• Work to be completed:
The expected output is the data below, character for character, without its pictures.

• Available data:

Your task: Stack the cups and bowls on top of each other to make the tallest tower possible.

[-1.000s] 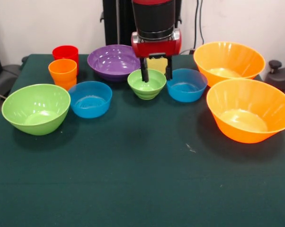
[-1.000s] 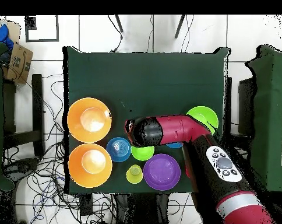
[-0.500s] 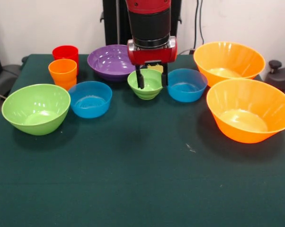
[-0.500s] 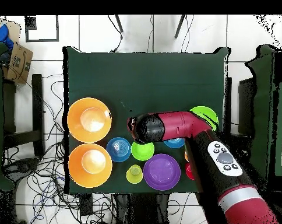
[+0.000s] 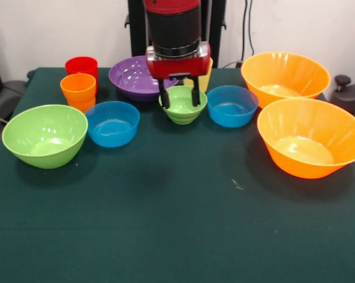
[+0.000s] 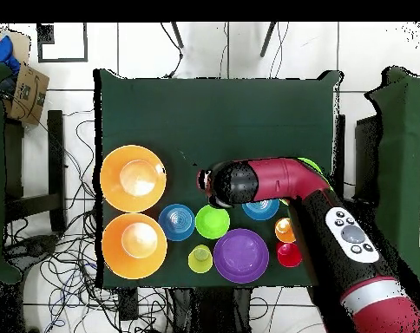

• Written reply:
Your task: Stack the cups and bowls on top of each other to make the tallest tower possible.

[-1.000s] 
[-1.000s] 
[-0.500s] 
[-0.500s] 
[+0.000s] 
[+0.000s] 

There is no more to this answer.